This Day in History

May 17, 1916 – A parasite fighter experiment is successful when a Bristol Scout (C3028) launches off a huge Felixstowe Porte Baby (No.9800) floatplane.

The concept of parasite fighters continued to be toyed with for decades. Below, a Curtiss F9C Sparrowhawk attached by a “skyhook” to USS Macon (rigid airship).

During the early years of the Cold War, the United States Air Force experimented with a variety of parasite fighters to protect its Convair B-36 bombers, including the dedicated XF-85 Goblin, and methods of either carrying a Republic F-84 Thunderjet in the bomber’s bomb bay (the FICON project), or attached to the bomber’s wingtips (Project Tom-Tom). One configuration studied for the XF-85/B-36 combination was for a B-36 to drop the XF-85 for a dash across enemy territory for bombing or reconnaissance and for the pilot to hook onto a different B-36 on the other side of the enemy territory. These projects were all soon abandoned, partly because aerial refueling appeared as a much safer solution to extend the range of fighters.

DARPA is working on a similar project today, wherein cruise missile-style drones are launched and recovered from modified C-130’s. So the concept isn’t dead.


  1. The concept of air-carriers isn’t a bad one. The only thing that holds it back from happening has always been technology.

    The airship-fighter/scout was a good idea. What killed it was the airships got too large. Too much difference in weather from one end of the airship to another. Now, if they had gone wider (like a Typhoon sub) and shorter, the modern airship might have survived a tad bit longer.

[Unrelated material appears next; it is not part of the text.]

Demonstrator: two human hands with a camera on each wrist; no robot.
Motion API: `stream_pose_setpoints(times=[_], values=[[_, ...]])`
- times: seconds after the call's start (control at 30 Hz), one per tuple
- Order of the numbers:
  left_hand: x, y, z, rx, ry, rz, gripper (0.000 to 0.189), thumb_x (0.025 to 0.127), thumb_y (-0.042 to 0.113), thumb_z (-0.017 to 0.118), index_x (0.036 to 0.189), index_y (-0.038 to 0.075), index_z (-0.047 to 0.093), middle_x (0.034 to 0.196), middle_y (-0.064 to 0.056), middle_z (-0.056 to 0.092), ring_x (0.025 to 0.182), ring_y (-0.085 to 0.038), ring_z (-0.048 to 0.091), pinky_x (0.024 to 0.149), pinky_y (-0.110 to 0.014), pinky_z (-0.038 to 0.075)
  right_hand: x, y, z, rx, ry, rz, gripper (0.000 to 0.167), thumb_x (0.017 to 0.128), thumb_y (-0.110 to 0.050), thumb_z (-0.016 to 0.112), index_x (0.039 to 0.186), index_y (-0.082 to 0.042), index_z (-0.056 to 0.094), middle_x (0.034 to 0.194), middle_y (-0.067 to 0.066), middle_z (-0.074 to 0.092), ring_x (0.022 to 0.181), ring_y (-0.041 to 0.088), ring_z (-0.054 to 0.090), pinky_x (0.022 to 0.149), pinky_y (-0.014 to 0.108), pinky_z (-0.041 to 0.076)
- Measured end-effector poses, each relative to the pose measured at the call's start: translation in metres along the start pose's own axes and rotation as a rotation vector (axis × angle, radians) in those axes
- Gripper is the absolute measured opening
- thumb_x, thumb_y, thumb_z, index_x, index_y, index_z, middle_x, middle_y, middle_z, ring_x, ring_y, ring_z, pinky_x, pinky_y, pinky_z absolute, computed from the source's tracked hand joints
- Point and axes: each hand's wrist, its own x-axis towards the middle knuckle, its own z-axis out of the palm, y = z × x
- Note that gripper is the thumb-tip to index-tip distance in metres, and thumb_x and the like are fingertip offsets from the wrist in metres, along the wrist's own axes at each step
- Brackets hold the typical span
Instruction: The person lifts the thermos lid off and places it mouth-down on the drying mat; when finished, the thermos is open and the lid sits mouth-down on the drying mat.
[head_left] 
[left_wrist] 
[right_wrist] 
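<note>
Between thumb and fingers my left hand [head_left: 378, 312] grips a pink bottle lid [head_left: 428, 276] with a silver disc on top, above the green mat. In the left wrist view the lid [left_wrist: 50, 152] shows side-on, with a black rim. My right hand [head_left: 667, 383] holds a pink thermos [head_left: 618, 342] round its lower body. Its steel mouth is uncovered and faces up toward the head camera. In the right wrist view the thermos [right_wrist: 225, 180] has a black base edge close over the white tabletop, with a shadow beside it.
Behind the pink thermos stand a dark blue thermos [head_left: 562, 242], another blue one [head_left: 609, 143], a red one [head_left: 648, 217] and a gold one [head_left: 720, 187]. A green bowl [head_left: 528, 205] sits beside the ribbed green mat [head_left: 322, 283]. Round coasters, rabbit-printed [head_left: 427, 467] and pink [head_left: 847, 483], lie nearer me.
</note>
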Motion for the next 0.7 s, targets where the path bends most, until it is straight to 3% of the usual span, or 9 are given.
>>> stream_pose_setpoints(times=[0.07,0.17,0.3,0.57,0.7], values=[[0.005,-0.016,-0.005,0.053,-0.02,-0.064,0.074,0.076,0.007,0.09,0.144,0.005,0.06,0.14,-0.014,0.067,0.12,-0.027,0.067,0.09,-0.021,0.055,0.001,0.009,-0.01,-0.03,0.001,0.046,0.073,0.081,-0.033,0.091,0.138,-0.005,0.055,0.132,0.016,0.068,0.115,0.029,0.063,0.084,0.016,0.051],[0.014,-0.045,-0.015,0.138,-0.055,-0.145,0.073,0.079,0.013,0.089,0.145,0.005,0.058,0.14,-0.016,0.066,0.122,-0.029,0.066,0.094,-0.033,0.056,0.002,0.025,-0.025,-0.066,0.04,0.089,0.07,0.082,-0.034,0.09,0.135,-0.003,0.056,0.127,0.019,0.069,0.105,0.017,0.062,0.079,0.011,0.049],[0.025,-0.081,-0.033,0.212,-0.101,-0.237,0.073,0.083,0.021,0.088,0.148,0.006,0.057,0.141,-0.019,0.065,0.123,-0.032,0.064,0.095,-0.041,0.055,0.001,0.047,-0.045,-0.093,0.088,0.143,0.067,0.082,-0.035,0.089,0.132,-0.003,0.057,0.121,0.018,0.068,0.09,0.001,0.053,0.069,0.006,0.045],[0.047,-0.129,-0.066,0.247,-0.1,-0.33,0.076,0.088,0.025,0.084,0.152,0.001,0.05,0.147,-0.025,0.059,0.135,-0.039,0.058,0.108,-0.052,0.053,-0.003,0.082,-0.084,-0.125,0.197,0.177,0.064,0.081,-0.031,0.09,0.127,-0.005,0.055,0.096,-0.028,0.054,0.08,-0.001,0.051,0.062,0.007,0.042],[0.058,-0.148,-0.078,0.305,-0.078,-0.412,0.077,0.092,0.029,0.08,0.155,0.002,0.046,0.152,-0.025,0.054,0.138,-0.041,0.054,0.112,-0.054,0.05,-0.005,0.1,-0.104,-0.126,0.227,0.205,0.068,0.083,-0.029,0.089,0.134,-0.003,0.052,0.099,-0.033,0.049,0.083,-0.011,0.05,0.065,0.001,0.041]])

    During WWII, several countries tried parasite air vehicles, from a fighter controlling a bomber loaded with explosives to, well, two bombers – one a controller and one a flying bomb. Again, great idea, failure of the technology of the time.

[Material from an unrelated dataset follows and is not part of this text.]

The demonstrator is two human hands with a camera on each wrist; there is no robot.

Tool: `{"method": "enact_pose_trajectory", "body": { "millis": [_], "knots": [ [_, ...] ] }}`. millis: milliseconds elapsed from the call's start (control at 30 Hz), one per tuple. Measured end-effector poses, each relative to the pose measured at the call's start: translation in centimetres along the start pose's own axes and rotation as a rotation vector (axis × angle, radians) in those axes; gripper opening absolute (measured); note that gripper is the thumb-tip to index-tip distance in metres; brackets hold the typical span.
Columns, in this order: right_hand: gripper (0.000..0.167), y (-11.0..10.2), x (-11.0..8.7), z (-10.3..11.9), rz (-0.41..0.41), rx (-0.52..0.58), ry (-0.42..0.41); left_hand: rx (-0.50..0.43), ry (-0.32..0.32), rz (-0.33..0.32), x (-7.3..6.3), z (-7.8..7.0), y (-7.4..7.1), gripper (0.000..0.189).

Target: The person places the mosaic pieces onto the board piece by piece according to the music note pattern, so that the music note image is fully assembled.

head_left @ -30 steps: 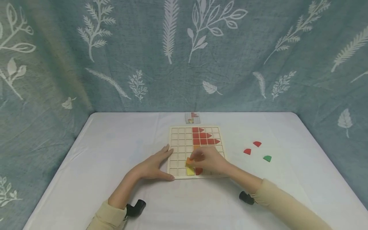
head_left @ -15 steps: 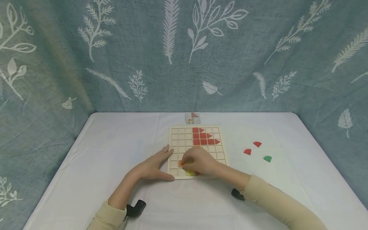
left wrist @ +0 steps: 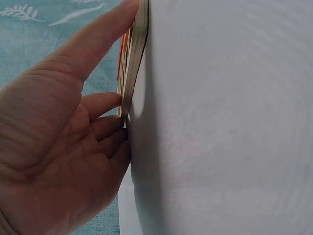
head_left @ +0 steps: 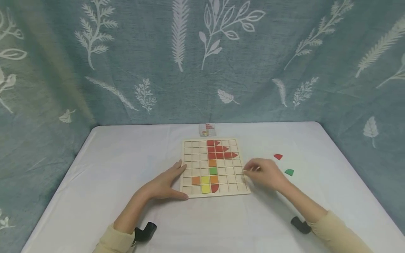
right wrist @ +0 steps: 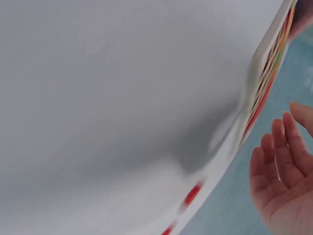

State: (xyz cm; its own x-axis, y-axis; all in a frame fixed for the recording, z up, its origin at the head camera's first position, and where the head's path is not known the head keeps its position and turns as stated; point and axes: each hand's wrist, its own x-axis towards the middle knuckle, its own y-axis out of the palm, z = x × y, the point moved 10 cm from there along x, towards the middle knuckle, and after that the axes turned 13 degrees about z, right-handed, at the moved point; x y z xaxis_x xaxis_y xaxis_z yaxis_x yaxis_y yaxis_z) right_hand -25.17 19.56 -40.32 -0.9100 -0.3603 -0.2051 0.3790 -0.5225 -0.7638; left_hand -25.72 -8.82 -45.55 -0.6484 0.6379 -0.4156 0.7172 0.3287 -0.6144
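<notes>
A pale wooden grid board (head_left: 196, 154) lies on the table in front of me. Red squares with pointed ends (head_left: 218, 155) fill part of its upper right. Below these sit orange, green (head_left: 213, 170) and yellow (head_left: 205, 188) squares, with an orange square (head_left: 196, 180) to their left. My left hand (head_left: 162, 184) rests against the board's left edge, fingers and thumb spread; the left wrist view shows the thumb (left wrist: 98, 44) on the rim. Just beyond the right edge hovers my right hand (head_left: 264, 172), fingers loosely bent and nothing visible between them (right wrist: 286, 176).
A red quarter-round piece (head_left: 278, 156) and a green one (head_left: 289, 172) lie right of the board. Two blurred red pieces (right wrist: 190, 196) show in the right wrist view. A small pattern card (head_left: 207, 130) lies behind the board, before a leaf-printed curtain (head_left: 190, 88).
My right hand has let go of the orange square, now in a left-side cell, and moved right, off the board. My left hand stays at the edge. The head view has shifted slightly.
</notes>
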Motion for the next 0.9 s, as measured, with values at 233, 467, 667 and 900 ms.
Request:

    Now? In the world of drones and micro-aircraft and such, the air-carrier is a viable thing. Just look at the F-15 EX, the missile carrier version of the F-15, designed to carry huge numbers of missiles and guided weapons to be controlled by either the carrier or by other aircraft.

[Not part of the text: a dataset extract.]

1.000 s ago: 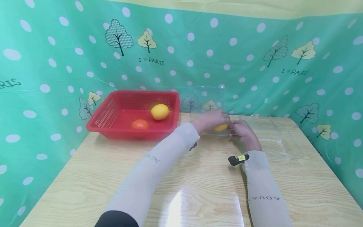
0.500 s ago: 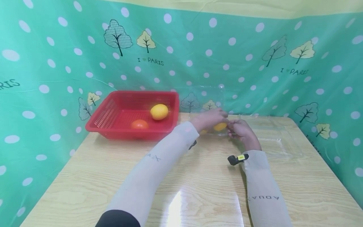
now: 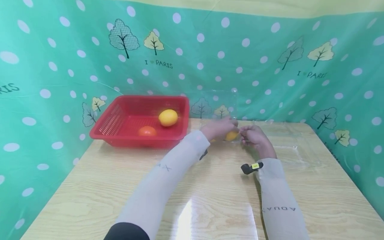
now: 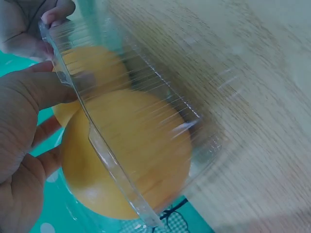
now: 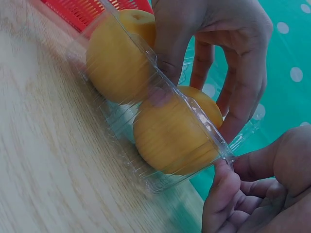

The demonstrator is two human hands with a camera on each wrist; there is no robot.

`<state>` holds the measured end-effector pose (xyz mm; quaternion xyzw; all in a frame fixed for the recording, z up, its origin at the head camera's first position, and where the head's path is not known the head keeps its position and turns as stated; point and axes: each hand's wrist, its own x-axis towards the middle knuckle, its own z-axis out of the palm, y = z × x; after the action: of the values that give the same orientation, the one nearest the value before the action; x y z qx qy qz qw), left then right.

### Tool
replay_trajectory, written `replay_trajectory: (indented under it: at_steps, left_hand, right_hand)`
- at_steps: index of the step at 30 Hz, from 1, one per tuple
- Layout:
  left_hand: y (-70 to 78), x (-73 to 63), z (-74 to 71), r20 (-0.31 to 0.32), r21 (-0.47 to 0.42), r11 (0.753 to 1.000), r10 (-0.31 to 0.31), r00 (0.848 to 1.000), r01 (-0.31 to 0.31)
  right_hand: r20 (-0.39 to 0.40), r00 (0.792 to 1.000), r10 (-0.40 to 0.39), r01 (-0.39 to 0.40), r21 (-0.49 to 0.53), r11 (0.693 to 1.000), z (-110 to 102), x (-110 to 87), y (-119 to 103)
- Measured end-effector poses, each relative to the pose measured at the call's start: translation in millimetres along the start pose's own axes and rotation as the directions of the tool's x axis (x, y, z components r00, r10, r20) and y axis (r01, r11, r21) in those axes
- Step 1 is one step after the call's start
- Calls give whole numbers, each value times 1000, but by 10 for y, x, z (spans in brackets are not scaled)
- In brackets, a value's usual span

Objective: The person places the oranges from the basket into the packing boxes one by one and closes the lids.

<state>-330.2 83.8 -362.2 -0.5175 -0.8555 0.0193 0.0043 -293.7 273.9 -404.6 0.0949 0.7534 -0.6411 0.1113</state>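
Note:
A clear plastic clamshell box (image 5: pixel 199 116) stands at the back of the table, its lid (image 3: pixel 217 100) raised against the cloth. Two yellow-orange round fruits, likely oranges, sit side by side in it. My left hand (image 3: pixel 219 128) reaches in and grips the orange (image 5: pixel 175 133) nearer my right hand, thumb on its front and fingers behind. The other orange (image 4: pixel 126 155) lies to the left, seen through the box wall in the left wrist view. With thumb and finger, my right hand (image 3: pixel 255 136) pinches the box rim at its right corner.
Left of the box stands a red perforated basket (image 3: pixel 150 143) holding a yellow fruit (image 3: pixel 168 118) and an orange-red fruit (image 3: pixel 147 131). Another clear plastic container (image 3: pixel 288 146) lies at the right. Behind hangs a green dotted cloth (image 3: pixel 255 66).
My left hand has shifted slightly left and down with the orange, widening the space to my right hand. The right hand stays almost still at the box corner.

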Motion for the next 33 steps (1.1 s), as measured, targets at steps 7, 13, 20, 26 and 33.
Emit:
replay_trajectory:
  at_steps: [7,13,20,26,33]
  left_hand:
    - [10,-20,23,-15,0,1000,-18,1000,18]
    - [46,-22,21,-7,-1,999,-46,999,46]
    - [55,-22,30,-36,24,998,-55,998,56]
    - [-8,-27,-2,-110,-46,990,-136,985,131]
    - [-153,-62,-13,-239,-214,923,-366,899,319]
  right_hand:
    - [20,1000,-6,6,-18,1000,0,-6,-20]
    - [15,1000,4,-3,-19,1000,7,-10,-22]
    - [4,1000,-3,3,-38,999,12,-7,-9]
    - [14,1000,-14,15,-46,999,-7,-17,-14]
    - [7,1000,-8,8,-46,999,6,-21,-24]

    It all makes sense. Just takes good tech and good application.

  2. The Little Goblin below the B-29 had been deployed in war time and it’s parent ship destroyed. How would the parasite fighter be recovered? By another B-29 or B-36 if available, but no other bomber, could it land conveniently? I don’t see any landing gear.

    • It had skids instead of wheels, take up less space, made it ground landable and potentially takeoffable with a rocket assist off a trailer (which was later used for F-84s.)

  3. Beans is correct. The issue was pilots smooth enough to get it on/off the hook without banging into the mothership. Same problem with the parasite fighters on the airships. Turbulence put paid to more than one of them.